As Page told the CIC, the goal is a “three-for-one ratio in terms of tax return coming back, given what the government would have to put in to makthis market work.” With VAT already applied to streaming, recorded music becomes a contributor to tax revenues as well as to cultural life.
The report then explores how much of that half billion-dollar market could remain with Saudi labels and publishers. To answer this question, it looks to Egypt, where local artists represent a small share of total artist numbers but a very significant share of domestic streams.
Using that pattern as a reference, Page concludes that, if Saudi artists achieve a similar level of domestic prominence, more than SAR400 million could flow back to local rightsholders by 2034. The report notes that this is a gross figure, before collection costs, and underlines the importance of collective management infrastructure to administer authors’ rights effectively.
Recorded music is only part of the story. Drawing on external research by renowned research organisation the Center for Music Ecosystems (CME) and additional modelling, the report estimates that Saudi Arabia’s live music industry is currently worth around $700 million, based on both a share of the broader entertainment and amusement market, and comparison with stadiums and festivals in the UK. Assuming compound annual growth of around 10 per cent, this would take live music in the Kingdom to around $1.8 billion by 2034.
As Pacifico told the CIC, when live music projections are layered on top of the recorded-music forecast, “that takes us from half a billion dollars to something like $2.5 billion by 2034.”
The CME framework is explored in the final section of the report. It proposes economic multipliers of 1.3 for recorded music and 1.5 for live, reflecting direct, indirect, and induced effects of music activity. Applying those multipliers to the 2034 forecasts, the combined recorded-and-live music sector in Saudi Arabia would generate around $3.4 billion in that single year when its wider economic impact is taken into account.
The remaining question is how to convert this potential into a sustainable, investable ecosystem. Page told CIC delegates: “Fix the supply side: more artists, recording more songs, delivering them onto more stream platforms will list more paying subscribers. If you look at Egypt, about one in every $2 in Egypt stays in Egypt. That’s power of their Egyptian music industry.
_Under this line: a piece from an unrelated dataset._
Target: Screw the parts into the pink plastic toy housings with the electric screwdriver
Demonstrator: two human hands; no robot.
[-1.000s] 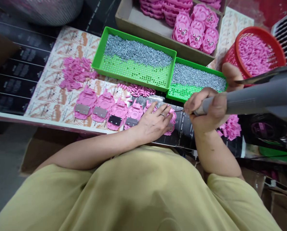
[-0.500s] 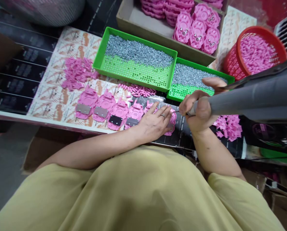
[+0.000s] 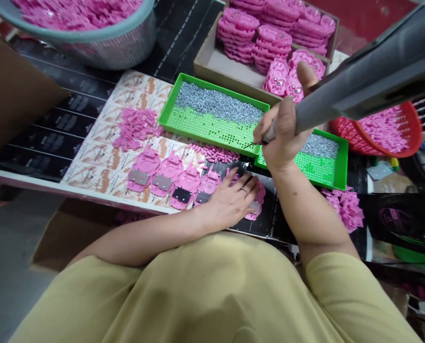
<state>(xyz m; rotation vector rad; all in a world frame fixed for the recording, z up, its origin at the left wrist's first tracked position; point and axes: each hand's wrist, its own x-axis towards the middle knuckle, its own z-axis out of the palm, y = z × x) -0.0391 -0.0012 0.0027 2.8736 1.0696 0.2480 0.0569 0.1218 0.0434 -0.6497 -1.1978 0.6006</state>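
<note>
My left hand (image 3: 230,199), with a ring on it, lies with fingers spread over the right end of a row of pink plastic casings (image 3: 186,185). The rightmost casing (image 3: 258,202) is partly under its fingertips. Several casings carry grey or black plates fixed with small screws. My right hand (image 3: 283,133) is wrapped round the front end of a grey power screwdriver (image 3: 326,102). The thin bit points down left, over the lower right part of a green tray (image 3: 212,127) of silver screws. A second green tray (image 3: 322,174) lies partly behind my right wrist.
Small pink pegs (image 3: 215,153) and a pile of pink pieces (image 3: 135,127) lie left of centre. Behind are a cardboard box (image 3: 230,78) of stacked casings, a red basket (image 3: 414,138) and a large tub (image 3: 126,43). More pink pieces (image 3: 348,209) lie at right.
The screwdriver in my right hand has lifted from beside my left hand to over the large green tray. My left hand stays on the casings. The view has shifted, showing more of the tub.
</note>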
There’s a great benchmark for Saudi to try and emulate what Egypt has today.”
And Pacifico added: “Our job as the Music Commission is to put in place the enablers to connect the dots, and I see that as us acting as a lens to focus and make sure that we’re delivering both the easy wins, but also the hard yards that are needed to really develop a sustainable sector for generations to come.”
He described the current music landscape as “a jigsaw puzzle with pieces missing,” but stressed these missing elements are being resolved, pointing to the collective management organisation being developed with the Saudi Authority for Intellectual Property, new public–private partnerships, and the wider work of the Cultural Development Fund as examples.
The report’s final message is straightforward. The demographic and digital base is strong; the pathway to $0.5 billion in recorded-music revenue is clearly modelled; the state’s projected three-to-one return is quantified; and the wider live-sector and economic impacts are now visible in data. As Page told the CIC in closing: “Time starts now… CIC 2026 has to be about action. The conversation needs to stop. The execution needs to begin.”
For Saudi Arabia’s music ecosystem, the path ahead looks clear: strong foundations today create space for a music economy that can grow toward a billion-dollar future.